## TASK GOAL
Restate the listing below word for word.

## COLLECTED DATA
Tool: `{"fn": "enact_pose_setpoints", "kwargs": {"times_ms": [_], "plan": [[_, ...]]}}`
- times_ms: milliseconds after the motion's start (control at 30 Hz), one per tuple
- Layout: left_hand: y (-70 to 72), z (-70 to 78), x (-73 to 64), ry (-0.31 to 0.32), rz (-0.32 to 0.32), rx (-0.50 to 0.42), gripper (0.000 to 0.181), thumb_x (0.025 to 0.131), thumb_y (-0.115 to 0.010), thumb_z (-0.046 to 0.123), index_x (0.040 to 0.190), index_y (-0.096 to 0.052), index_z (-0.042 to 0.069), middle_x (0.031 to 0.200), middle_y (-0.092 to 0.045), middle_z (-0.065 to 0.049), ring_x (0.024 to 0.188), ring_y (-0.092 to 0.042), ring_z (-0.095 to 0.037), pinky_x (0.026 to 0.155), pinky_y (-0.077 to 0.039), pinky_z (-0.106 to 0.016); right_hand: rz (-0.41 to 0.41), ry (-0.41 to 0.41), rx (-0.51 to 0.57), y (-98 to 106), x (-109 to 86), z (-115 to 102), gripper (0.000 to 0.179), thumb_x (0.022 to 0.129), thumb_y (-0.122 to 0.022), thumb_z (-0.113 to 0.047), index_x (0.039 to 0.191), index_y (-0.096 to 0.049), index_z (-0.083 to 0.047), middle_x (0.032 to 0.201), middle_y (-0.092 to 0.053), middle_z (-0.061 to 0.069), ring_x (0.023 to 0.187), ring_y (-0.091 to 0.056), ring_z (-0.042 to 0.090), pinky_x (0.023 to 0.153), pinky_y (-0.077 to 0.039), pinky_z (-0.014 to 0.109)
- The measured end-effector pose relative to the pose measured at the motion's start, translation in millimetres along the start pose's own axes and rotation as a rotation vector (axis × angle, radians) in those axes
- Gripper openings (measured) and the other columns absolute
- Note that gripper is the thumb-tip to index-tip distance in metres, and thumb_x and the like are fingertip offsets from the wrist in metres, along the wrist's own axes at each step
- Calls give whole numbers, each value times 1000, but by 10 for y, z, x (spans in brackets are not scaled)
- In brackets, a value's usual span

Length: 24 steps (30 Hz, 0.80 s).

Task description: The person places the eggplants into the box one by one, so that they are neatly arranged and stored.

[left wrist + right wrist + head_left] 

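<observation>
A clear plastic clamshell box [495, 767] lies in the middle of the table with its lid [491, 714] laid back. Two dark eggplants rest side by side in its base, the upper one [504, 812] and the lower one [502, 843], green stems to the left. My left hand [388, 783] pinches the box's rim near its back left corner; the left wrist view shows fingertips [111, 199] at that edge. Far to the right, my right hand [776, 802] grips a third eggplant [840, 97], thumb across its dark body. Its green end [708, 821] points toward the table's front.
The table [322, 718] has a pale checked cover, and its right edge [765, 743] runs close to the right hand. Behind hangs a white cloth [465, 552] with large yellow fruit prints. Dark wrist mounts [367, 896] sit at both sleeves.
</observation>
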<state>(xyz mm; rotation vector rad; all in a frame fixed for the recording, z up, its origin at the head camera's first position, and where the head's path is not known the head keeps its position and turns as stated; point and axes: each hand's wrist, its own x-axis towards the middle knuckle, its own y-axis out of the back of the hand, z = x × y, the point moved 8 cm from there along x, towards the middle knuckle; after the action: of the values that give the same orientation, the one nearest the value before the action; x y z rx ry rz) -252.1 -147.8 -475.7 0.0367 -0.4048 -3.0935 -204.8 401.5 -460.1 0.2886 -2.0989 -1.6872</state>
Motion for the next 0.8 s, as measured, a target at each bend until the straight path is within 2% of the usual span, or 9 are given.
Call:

## WRITTEN REPLY
Tool: `{"fn": "enact_pose_setpoints", "kwargs": {"times_ms": [_], "plan": [[_, ...]]}}`
- times_ms: milliseconds after the motion's start (control at 30 Hz), one per tuple
- Layout: left_hand: y (-70 to 72), z (-70 to 78), x (-73 to 64), ry (-0.31 to 0.32), rz (-0.32 to 0.32), rx (-0.50 to 0.42), gripper (0.000 to 0.181), thumb_x (0.025 to 0.131), thumb_y (-0.115 to 0.010), thumb_z (-0.046 to 0.123), index_x (0.040 to 0.190), index_y (-0.096 to 0.052), index_z (-0.042 to 0.069), middle_x (0.031 to 0.200), middle_y (-0.092 to 0.045), middle_z (-0.065 to 0.049), ring_x (0.024 to 0.188), ring_y (-0.092 to 0.042), ring_z (-0.095 to 0.037), pinky_x (0.026 to 0.155), pinky_y (-0.077 to 0.039), pinky_z (-0.106 to 0.016); right_hand: rz (-0.41 to 0.41), ry (-0.41 to 0.41), rx (-0.51 to 0.57), y (-98 to 106), x (-109 to 86), z (-115 to 102), gripper (0.000 to 0.179), thumb_x (0.022 to 0.129), thumb_y (-0.122 to 0.022), thumb_z (-0.113 to 0.047), index_x (0.039 to 0.191), index_y (-0.096 to 0.049), index_z (-0.083 to 0.047), middle_x (0.032 to 0.201), middle_y (-0.092 to 0.053), middle_z (-0.061 to 0.069), ring_x (0.023 to 0.187), ring_y (-0.091 to 0.056), ring_z (-0.042 to 0.090), pinky_x (0.023 to 0.153), pinky_y (-0.077 to 0.039), pinky_z (-0.014 to 0.109)
- The measured end-effector pose relative to the pose measured at the motion's start, translation in millimetres along the start pose's own axes and rotation as a rotation vector (axis × angle, radians) in those axes
- Gripper openings (measured) and the other columns absolute
- Note that gripper is the thumb-tip to index-tip distance in metres, and thumb_x and the like are fingertip offsets from the wrist in metres, along the wrist's own axes at each step
- Calls give whole numbers, each value times 1000, but by 10 for y, z, x (spans in brackets are not scaled)
- In brackets, a value's usual span

Length: 24 steps (30 Hz, 0.80 s).

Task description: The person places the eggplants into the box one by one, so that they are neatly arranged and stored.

[left wrist + right wrist + head_left] 

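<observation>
A clear plastic clamshell box [495, 767] lies in the middle of the table with its lid [491, 714] laid back. Two dark eggplants rest side by side in its base, the upper one [504, 812] and the lower one [502, 843], green stems to the left. My left hand [388, 783] pinches the box's rim near its back left corner; the left wrist view shows fingertips [111, 199] at that edge. Far to the right, my right hand [776, 802] grips a third eggplant [840, 97], thumb across its dark body. Its green end [708, 821] points toward the table's front.
The table [322, 718] has a pale checked cover, and its right edge [765, 743] runs close to the right hand. Behind hangs a white cloth [465, 552] with large yellow fruit prints. Dark wrist mounts [367, 896] sit at both sleeves.
</observation>
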<state>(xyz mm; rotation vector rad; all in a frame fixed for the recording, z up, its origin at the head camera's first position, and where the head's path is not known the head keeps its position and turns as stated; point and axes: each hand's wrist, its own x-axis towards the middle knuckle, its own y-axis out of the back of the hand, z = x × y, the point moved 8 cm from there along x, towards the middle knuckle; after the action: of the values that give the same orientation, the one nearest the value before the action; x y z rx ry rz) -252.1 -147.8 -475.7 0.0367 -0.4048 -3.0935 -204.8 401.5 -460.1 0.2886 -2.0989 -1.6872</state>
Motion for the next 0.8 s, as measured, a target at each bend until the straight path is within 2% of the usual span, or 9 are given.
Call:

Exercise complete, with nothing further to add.